Farmacéuticos y estudiantes de Farmacia y Medicina sensibilizarán a la población para recaudar fondos con el fin de paliar la difícil situación de muchas familias a la hora de adquirir sus medicamentos.
Las más de 200 farmacias de la provincia de Albacete tendrán, a partir de mañana, una hucha con un lema: “Como principio activo, solidaridad”. Es la base de la nueva campaña sanitaria que ponen en marcha desde el Colegio Oficial de Farmacéuticos de Albacete, en colaboración con Cruz Roja, y los grandes artífices de la idea, los estudiantes de las facultades de Farmacia y Medicina de la Universidad de Castilla-La Mancha en el campus de Albacete.
Se trata, explicaban sus organizadores, de sensibilizar a la población e invitarles a donar algo de dinero para que familias en una precaria situación económica no dejen de comprar sus medicamentos, esenciales para algunas enfermedades que padecen.
Casi 40 estudiantes se acercarán estos días a las distintas oficinas de farmacia participantes para explicar la iniciativa a los clientes aunque serán los propios boticarios y auxiliares de farmacia los que intenten convencer a los usuarios de la necesidad de realizar una contribución económica que compense las carencias que, a la hora de comprar medicamentos, sufren muchas familias.
Sólo en 2013, según los datos aportados por la presidenta de Cruz Roja Albacete, Emilia Lara, en la presentación oficial de la campaña, 567 personas fueron atendidas por esta organización para recibir ayuda en la compra de medicación.
“Muchas veces la medicación se deja porque las familias deciden destinar el poco presupuesto que tienen a comer”, argumentaba Lara, algo que también corroboró, en la rueda de prensa, la presidenta del Colegio Oficial de Farmacéuticos de Albacete.
Según Rosa López-Torres, con el nuevo sistema de receta electrónica, y al poder ir directamente los pacientes a las oficinas de farmacia para retirar la medicación, los boticarios están comprobando “que, en vez de llevarse los dos o tres medicamentos que necesita en el mismo día , va dilatando en el tiempo su adquisición, los van eligiendo uno a uno porque van controlando absolutamente el gasto”.
Los profesionales que están detrás de un mostrador en las farmacias reciben preguntas relativas al importe total que les supone la retirada de los medicamentos que necesitan y “esperan a hacerlo a la semana próxima o para cuando vayan a cobrar”.Una situación que cada día están viendo más los profesionales de farmacia y que, con la nueva campaña solidaria que comienza mañana, intentarán paliar.
“El medicamento es un bien esencial, un derecho fundamental y una necesidad primaria para que la población esté sana, pueda ser feliz y vivir dignamente”,- manifestó Rosa López-Torres.

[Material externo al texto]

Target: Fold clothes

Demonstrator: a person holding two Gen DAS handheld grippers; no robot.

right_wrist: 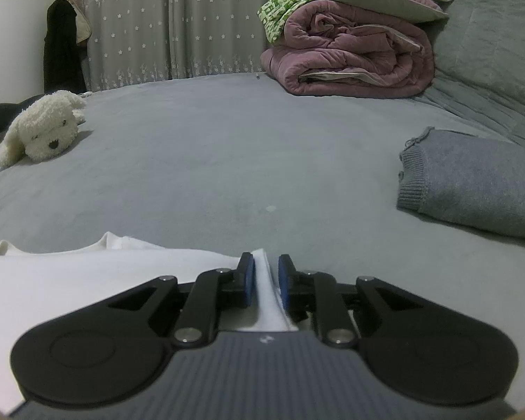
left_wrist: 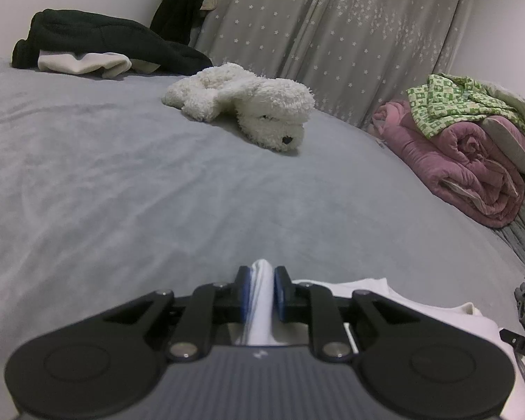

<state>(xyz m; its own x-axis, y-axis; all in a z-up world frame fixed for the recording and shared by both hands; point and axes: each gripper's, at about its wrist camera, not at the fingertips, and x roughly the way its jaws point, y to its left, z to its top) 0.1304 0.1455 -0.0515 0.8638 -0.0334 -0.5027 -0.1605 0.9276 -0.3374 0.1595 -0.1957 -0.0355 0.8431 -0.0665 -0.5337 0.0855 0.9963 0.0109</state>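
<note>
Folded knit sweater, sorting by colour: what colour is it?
Grey knit sweater; right wrist view shows it best.

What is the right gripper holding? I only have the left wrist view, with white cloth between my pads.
Observer: The right gripper also has a fold of the white garment between its pads. I can't tell whether they press on it.
Operator: Grey scrap at my right edge?
Observer: That is a folded grey knit sweater, lying on the bed apart from the white garment.
Operator: Is the garment flat over there?
Observer: Yes, from that fold leftward it lies smooth and flat on the bed.
</note>
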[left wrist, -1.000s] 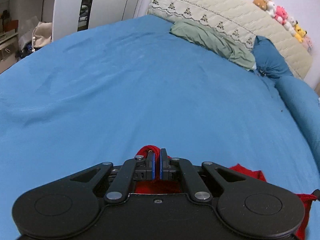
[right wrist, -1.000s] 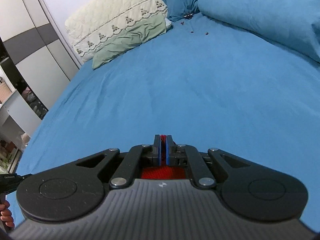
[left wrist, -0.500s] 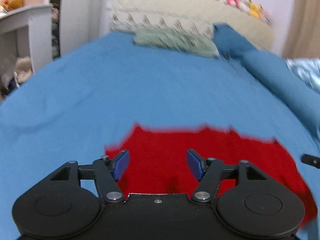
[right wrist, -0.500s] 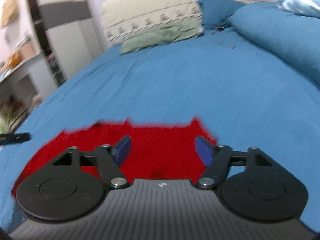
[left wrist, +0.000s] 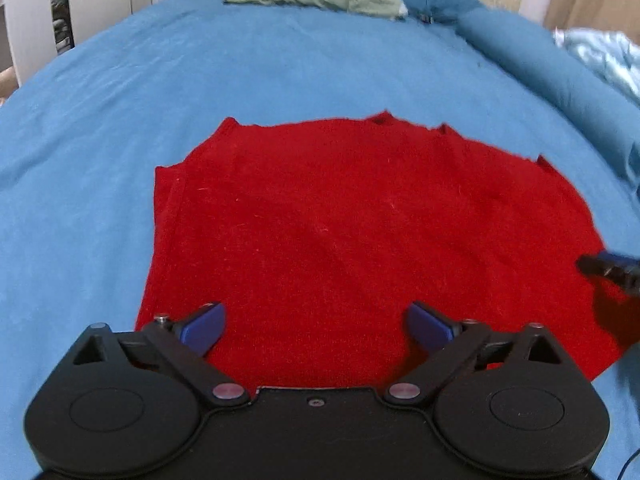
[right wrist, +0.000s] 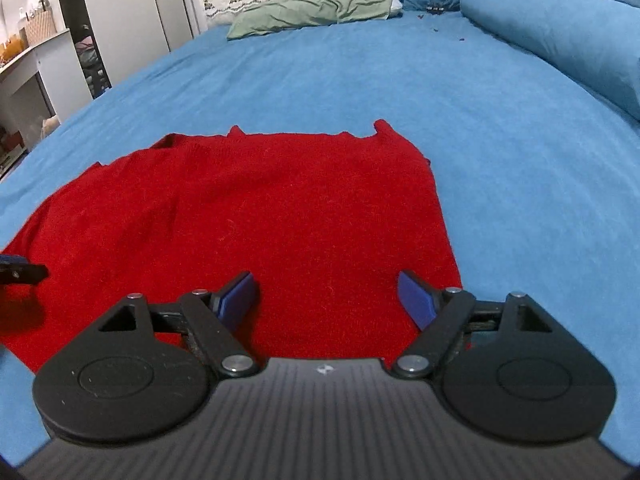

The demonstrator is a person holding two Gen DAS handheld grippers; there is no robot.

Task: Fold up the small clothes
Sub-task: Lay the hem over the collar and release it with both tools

Algo que, debido a la situación de crisis, no está al alcance de todos, por lo que la decana de Farmacia, edificio donde se ha celebrado la presentación, Mar Arroyo, agradeció a los estudiantes su involucración en este trabajo de concienciación social. “Nuestros alumnos están dispuestos a pasar su tiempo libre ayudando a esa población a alcanzar el medicamento al que no pueden llegar”, dijo.
Tanto Sara Donaire y Jaime Fernández-Bravo, representantes de los estudiantes de Farmacia, como Santi Serrano, de los de Medicina, insistieron en la importancia de colaborar con la campaña y ayudar de este modo “a muchas personas vulnerables porque no tienen acceso fácil a la medicación, que es un bien sanitario”.
La campaña solidaria del medicamento se inicia mañana y estará operativa hasta el próximo 19 de marzo. Todo lo que se consiga recaudar a través de las huchas depositadas en muchas oficinas de farmacia o directamente por ingreso directo a la cuenta 21051510891240024120, será entregado a Cruz Roja para que sea esta ONG la que reparta los fondos.
En 2013, facilitaron 1.468 prestaciones a nivel provincial, no solo destinadas a recetas médicas, sino también para otros tratamientos, productos de ortopedia, odontología y óptica.